What to work on — Nothing but the lines below from the one containing "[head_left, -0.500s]" through the one containing "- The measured" should appear in the answer, exact and without pictures.

Dataset section —

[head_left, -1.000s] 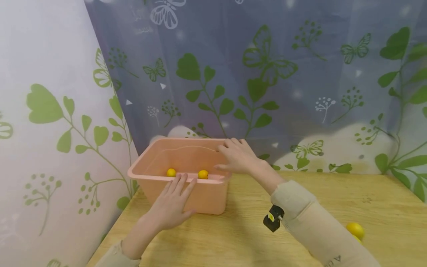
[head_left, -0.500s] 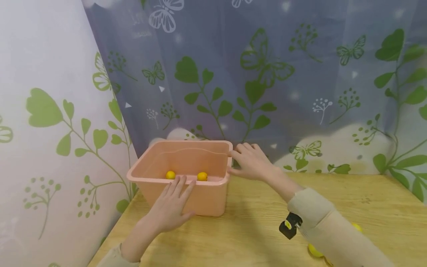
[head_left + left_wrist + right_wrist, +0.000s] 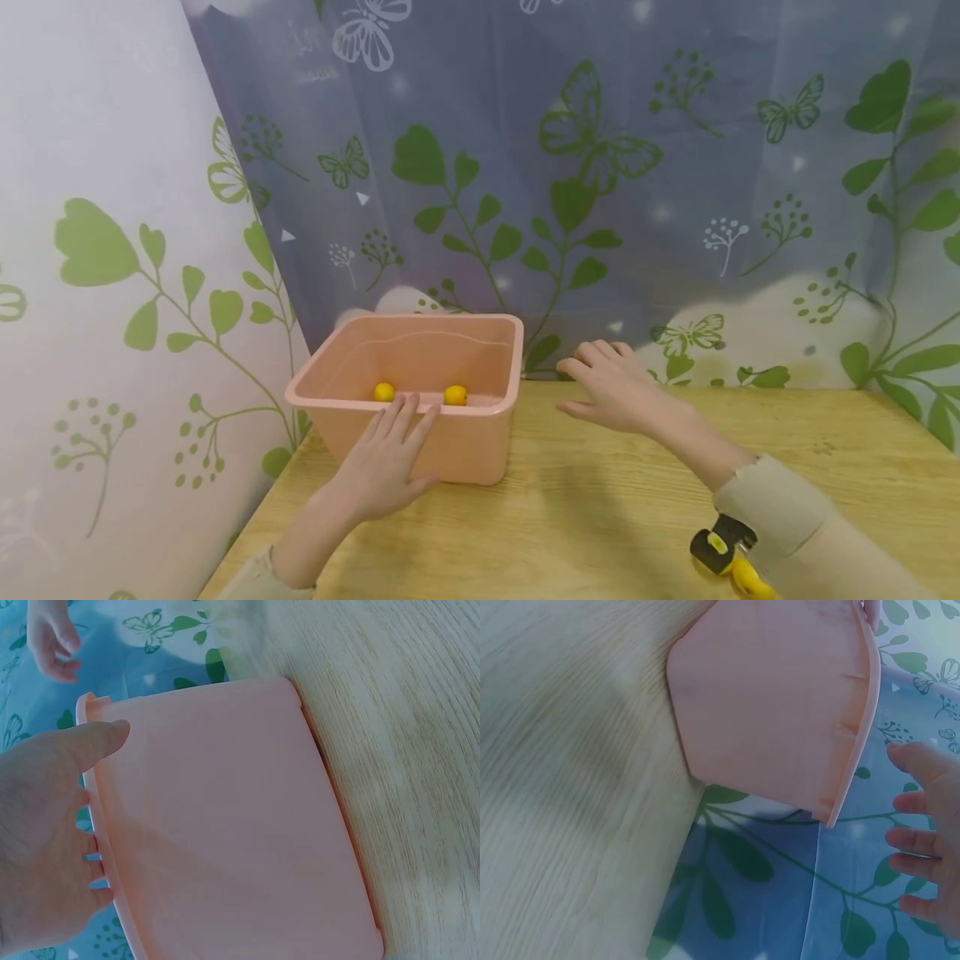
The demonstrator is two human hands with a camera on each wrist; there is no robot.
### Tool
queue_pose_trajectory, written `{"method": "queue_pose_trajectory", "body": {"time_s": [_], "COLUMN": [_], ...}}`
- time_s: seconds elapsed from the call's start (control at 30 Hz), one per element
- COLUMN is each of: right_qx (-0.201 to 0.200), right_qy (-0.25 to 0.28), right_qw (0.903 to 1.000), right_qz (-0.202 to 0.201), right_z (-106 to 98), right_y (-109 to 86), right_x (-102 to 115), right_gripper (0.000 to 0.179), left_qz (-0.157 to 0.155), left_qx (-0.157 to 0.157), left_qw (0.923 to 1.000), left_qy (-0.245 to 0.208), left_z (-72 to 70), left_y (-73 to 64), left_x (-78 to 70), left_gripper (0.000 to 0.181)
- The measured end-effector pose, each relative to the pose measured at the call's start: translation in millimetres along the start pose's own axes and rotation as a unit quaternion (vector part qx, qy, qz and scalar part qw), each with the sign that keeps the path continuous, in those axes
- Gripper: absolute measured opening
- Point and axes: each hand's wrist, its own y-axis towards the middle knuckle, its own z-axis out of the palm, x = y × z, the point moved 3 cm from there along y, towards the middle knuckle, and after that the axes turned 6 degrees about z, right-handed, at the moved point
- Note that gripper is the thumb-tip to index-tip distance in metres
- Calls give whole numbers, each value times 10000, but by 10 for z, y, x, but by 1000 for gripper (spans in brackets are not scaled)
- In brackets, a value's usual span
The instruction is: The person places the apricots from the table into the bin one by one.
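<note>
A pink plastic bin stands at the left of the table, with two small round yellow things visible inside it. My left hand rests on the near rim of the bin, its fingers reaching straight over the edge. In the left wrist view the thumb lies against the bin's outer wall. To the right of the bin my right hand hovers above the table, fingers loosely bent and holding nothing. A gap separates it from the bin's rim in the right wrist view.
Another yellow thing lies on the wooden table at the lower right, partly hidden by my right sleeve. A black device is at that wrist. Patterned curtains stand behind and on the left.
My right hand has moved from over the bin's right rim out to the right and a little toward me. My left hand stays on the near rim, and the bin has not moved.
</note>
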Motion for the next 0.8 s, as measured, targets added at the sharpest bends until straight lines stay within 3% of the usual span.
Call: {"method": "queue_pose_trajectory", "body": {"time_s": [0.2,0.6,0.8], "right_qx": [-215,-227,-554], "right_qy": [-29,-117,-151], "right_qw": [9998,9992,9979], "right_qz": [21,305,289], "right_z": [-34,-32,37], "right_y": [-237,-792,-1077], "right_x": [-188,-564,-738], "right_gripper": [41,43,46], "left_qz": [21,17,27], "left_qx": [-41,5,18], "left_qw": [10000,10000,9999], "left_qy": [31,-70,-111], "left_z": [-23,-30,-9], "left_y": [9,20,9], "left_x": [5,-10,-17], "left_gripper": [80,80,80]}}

Output for this exercise —
[head_left, -0.500s] 
[head_left + left_wrist + right_wrist, +0.000s] 
The demonstrator is two human hands with a camera on each wrist; there is no robot.
### Tool
queue_pose_trajectory, written `{"method": "queue_pose_trajectory", "body": {"time_s": [_], "COLUMN": [_], ...}}`
- time_s: seconds elapsed from the call's start (control at 30 Hz), one per element
- COLUMN is each of: right_qx (-0.201 to 0.200), right_qy (-0.25 to 0.28), right_qw (0.903 to 1.000), right_qz (-0.202 to 0.201), right_z (-106 to 98), right_y (-109 to 86), right_x (-102 to 115), right_gripper (0.000 to 0.179), left_qz (-0.157 to 0.155), left_qx (-0.157 to 0.157), left_qw (0.923 to 1.000), left_qy (-0.245 to 0.208), left_z (-72 to 70), left_y (-73 to 64), left_x (-78 to 70), left_gripper (0.000 to 0.181)
- The measured end-effector pose, each relative to the pose measured at the call's start: translation in millimetres along the start pose's own axes and rotation as a unit quaternion (vector part qx, qy, qz and scalar part qw), each with the sign that keeps the path continuous, in those axes

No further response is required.